While the UN claims that substantial progress was made during talks in the Thai capital, environmentalists warn that even glaciers are moving at a faster pace than governments on climate change. A Greenpeace spokesperson described the talks as small steps for governments, but major steps backward for humanity.
Ominously, the climate change talks were held in Bangkok, a city that last year was devastated by massive flooding, around the time when several extreme weather events were unfolding around the globe. These included typhoons in Korea, storms and flooding in the Philippines, hurricanes in parts of the US, and a searing drought, the worst in more than half a century, which has ravaged the Midwest. Even more worrying are reports from the Arctic region, where ice coverage has shrunk by more than half since 2004. Scientists and experts monitoring the Arctic system note that the region will be seasonally ice-free within the next decade or two. Models of the international panel on Climate Change had predicted this would happen only between 2050 and 2100.
But government representatives continue to engage in acrimonious discussions in capitals across the world, unable to reach any definite conclusion. The Kyoto Protocol had made it legally binding for the developed world (excluding the US, which had not signed the deal) to cut emissions by specified rates, with the overall average rate being five per cent of the 1990 levels by 2012.

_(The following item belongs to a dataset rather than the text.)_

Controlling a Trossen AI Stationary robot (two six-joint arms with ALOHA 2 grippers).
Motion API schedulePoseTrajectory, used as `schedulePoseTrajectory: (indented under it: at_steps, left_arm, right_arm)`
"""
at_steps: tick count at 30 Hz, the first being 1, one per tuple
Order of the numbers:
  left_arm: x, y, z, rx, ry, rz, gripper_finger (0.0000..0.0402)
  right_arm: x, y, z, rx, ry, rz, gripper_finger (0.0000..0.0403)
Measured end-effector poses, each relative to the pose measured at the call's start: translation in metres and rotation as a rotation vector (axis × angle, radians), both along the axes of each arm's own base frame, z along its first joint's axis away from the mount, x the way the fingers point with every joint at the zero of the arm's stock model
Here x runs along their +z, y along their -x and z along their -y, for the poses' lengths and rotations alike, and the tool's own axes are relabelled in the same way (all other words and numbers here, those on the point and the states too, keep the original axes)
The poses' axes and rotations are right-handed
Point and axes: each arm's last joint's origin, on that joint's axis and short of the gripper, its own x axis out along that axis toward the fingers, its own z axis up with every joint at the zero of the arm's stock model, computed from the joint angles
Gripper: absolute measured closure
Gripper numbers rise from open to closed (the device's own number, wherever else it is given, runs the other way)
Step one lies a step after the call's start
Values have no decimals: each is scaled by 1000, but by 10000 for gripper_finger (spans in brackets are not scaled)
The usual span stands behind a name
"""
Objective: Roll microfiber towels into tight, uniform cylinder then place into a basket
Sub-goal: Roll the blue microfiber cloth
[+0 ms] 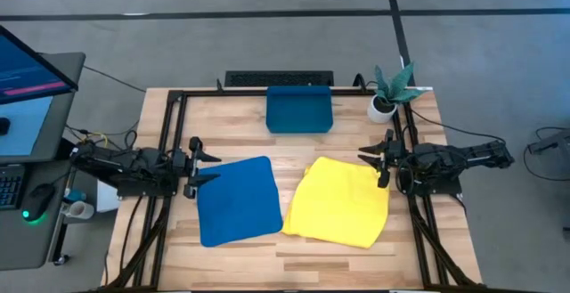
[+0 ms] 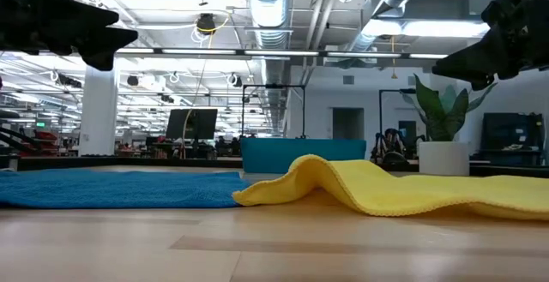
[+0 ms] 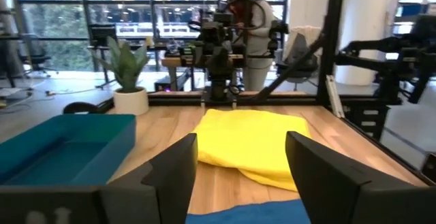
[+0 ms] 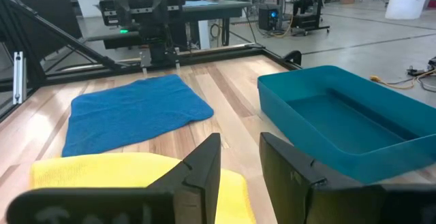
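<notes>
We look level across the wooden table (image 2: 274, 248) and take the yellow towel (image 2: 386, 192) as our landmark: it lies rumpled, its near-left edge humped up into a fold, with the rest running flat off to the right. To its left the blue towel (image 2: 111, 189) lies flat on the tabletop with its right end meeting the yellow towel's edge, and behind the hump stands the teal basket (image 2: 302, 154), with a white pot holding a green plant (image 2: 443, 132) farther back on the right. Above the blue towel a dark gripper (image 2: 73, 21) hangs at the upper left and another dark gripper (image 2: 497, 33) hangs above the yellow towel at the upper right, both clear of the cloths.
</notes>
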Motion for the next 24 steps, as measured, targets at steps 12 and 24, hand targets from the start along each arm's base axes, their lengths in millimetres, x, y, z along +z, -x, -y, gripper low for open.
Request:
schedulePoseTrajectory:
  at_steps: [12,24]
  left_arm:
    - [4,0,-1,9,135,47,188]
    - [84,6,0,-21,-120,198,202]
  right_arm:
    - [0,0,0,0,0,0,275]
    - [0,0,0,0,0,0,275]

Sadly, except for Europe, most of the other wealthy nations have dumped the Kyoto Protocol and joined a working group on long-term action that was set up in Bali in 2007. But the action plan that was hammered out in Indonesia is also facing the fate of the Kyoto Protocol. The wrangling between the developed and developing countries is expected to continue even in Doha, where the UN climate change conference is scheduled to be held in just about two months.